We present results on the magnetic field dependence of the stripe order in ${\mathrm{La}}_{1.64}{\mathrm{Eu}}_{0.2}{\mathrm{Sr}}_{0.16}{\mathrm{CuO}}_4$ (LESCO). Using resonant soft x-ray scattering at the oxygen $K$ edge to probe the (0.259,0,0.648) superlattice reflection, which is commonly associated to charge stripes, we found no pronounced difference in the wave vector, peak widths, and integrated intensity for magnetic fields up to $B=6$ T. This is in strong contrast to the behavior observed for ${\mathrm{La}}_{1.875}{\mathrm{Sr}}_{0.125}{\mathrm{CuO}}_4$, where a stabilization of the charge modulation in high magnetic fields has been demonstrated.

Figure 1

(a) Experimental setup for RSXS and XAS experiments. (b) XAS total yield spectrum of LESCO near the O K absorption edge at $T=52.5$ K. (c) Intensity of a $2\mathrm{\Theta }$ RSXS scan for $B=0$ T, $T=5$ K around the $(h,0,l)=(0.259,0,0.648)$ superlattice reflection. On the $x$ axis, the in-plane component h of the x-ray scattering vector is shown. The x-ray intensity is shown in red, the Lorentzian fit according to Eq. (1) is shown in green, and the background is shown in blue.

Figure 2

RSXS (red bars) and Lorentzian fits on the electronic order peak for $B=6$ (a) and 0 T (b). For each scan, $\alpha , k, s$, and $h_0$ from Eq. (1) were free fit parameters. $\beta$ and $\gamma$ were assumed to depend on the magnetic field, but not on temperature and taken from the RSXS scans at $T=60$ K. For $T>42.5$ K, reliable fits of the RSXS could not be achieved due to the strong correlation of fit parameters.

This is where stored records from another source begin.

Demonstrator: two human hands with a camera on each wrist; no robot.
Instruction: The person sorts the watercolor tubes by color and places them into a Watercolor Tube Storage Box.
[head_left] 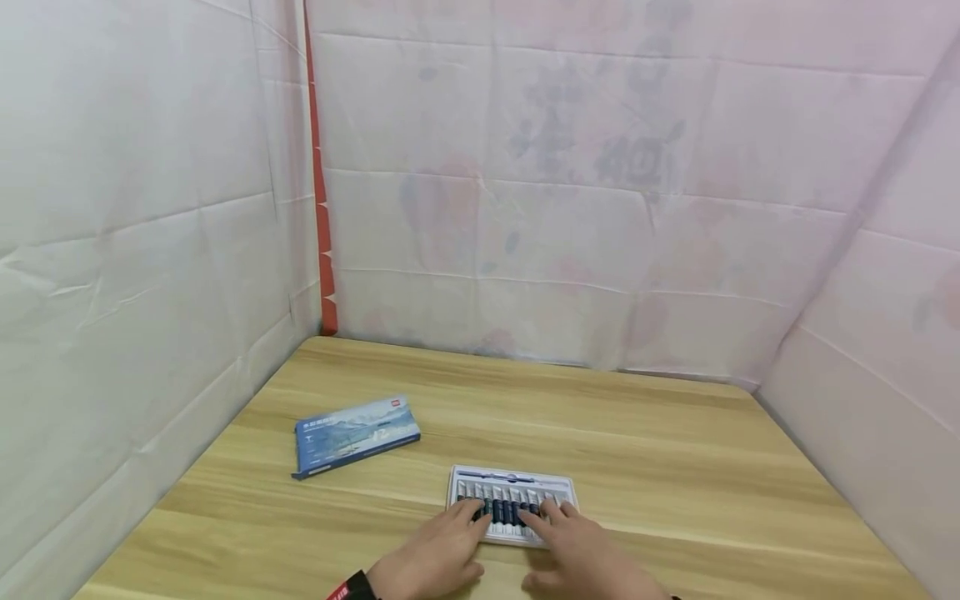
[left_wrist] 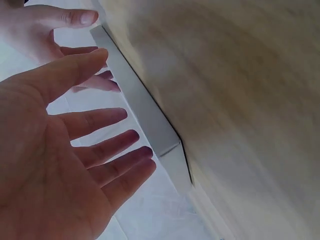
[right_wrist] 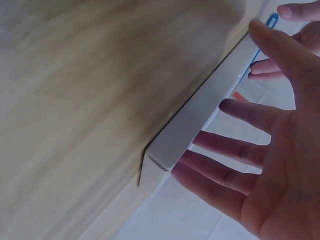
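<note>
A white tray (head_left: 513, 542) of paint tubes (head_left: 504, 510) lies on the table, close in front of the person. Several dark-capped tubes stand in a row in it, with a blue paintbrush (head_left: 487, 476) along the far side. The left hand (head_left: 437, 546) reaches over the tray's left part, fingers spread and fairly straight, fingertips at the tubes. From the other side, the right hand (head_left: 581, 550) lies over the right part in the same way. Both wrist views show the tray's side wall (left_wrist: 137, 100) beside the extended fingers of the left hand (left_wrist: 55, 150) and right hand (right_wrist: 270, 150).
A flat blue box (head_left: 356, 435) with a mountain picture rests at the tray's far left on the wood-grain table (head_left: 660, 450). White sheeting (head_left: 555, 208) hangs along the back and both sides, with a red strip (head_left: 322, 242) in the left corner.
</note>
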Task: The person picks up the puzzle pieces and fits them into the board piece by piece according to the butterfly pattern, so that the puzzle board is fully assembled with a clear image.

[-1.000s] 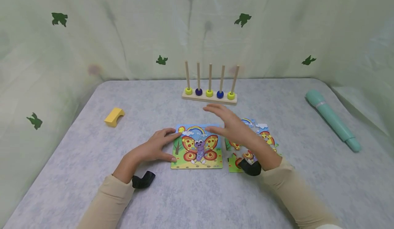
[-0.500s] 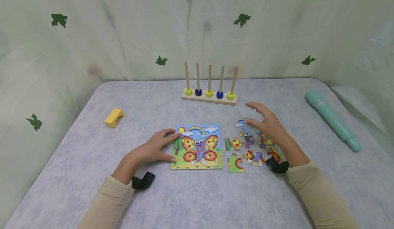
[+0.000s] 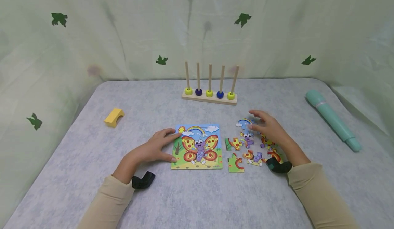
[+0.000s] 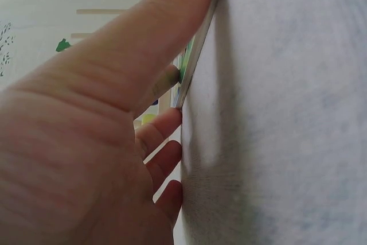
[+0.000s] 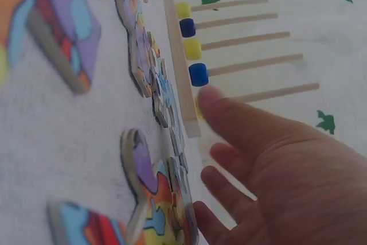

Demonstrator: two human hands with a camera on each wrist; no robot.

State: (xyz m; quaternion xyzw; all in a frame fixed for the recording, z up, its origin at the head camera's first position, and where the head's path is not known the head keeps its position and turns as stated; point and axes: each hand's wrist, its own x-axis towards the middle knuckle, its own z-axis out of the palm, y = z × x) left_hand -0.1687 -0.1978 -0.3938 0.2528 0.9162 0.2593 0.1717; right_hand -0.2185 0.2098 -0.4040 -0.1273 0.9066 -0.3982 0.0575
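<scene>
A square butterfly puzzle board (image 3: 200, 150) lies flat in the middle of the table. My left hand (image 3: 154, 147) rests at its left edge, with thumb and index fingertip on the board and the fingers fairly straight. To the right of the board lie several loose jigsaw pieces (image 3: 236, 164), some showing the butterfly's body and wings. My right hand (image 3: 271, 128) is over the far right pieces, thumb and fingers spread apart and nothing between them. Its fingertips are close to a rainbow piece (image 3: 244, 123). In the right wrist view the thumb stands apart from the loose pieces (image 5: 155, 199).
A wooden peg stand (image 3: 209, 99) with yellow and blue beads stands at the back. A yellow arch block (image 3: 114, 117) lies at the left, and a teal stick-shaped object (image 3: 333, 119) at the right. A pale curtain (image 3: 129, 34) hangs behind the table.
My right hand has moved right from above the board to the loose pieces, uncovering several of them, then lowered slightly. My left hand stays at the board's edge.
</scene>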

The data for 62.5 K (60 K) were thus fitted with $k$ in Eq. (1) set to zero. For $B=6$ T (a), the RSXS signal of three consecutive, identical scans was summed up to achieve superior statistics, while for $B=0$ T, the RSXS was only measured once for each temperature.

Figure 3

(a) Peak width $s$ from Lorentzian fits of the RSXS in Fig. 2. The electronic order peak is broader when a magnetic field is applied. The weak variation of the peak width with temperature is similar for both cases. (b) Integrated intensity of the electronic order peak at $B=0$ (red) and 6 T (green), taken from Lorentzian fits with Eq. (1). The electronic order peak is more intense in a magnetic field and the transition temperature $T_{\mathrm{CO}}$ is increased.

Figure 4

Selected RSXS and Lorentzian fits on the electronic order peak for $B=6$ and 0 T. Only the Lorentzian contribution from Eq. (1) is shown, while the background was subtracted from fits and experimental data. For each scan, $\alpha , k, s$, and $h_0$ from Eq. (1) were free fit parameters. $\beta$ and $\gamma$ were assumed to depend on the magnetic field, but not on temperature and taken from the RSXS scans at $T=60$ K. For $B=6$ T, the RSXS signal of three consecutive, identical scans was summed up to achieve superior statistics, while for $B=0$ T, the RSXS was only measured once for each temperature. Blue dotted lines are a guide to the eye for the $B=6$ T maximum intensity. For all measured temperatures, the superlattice peaks at 6 T are slightly more intense as compared to zero field.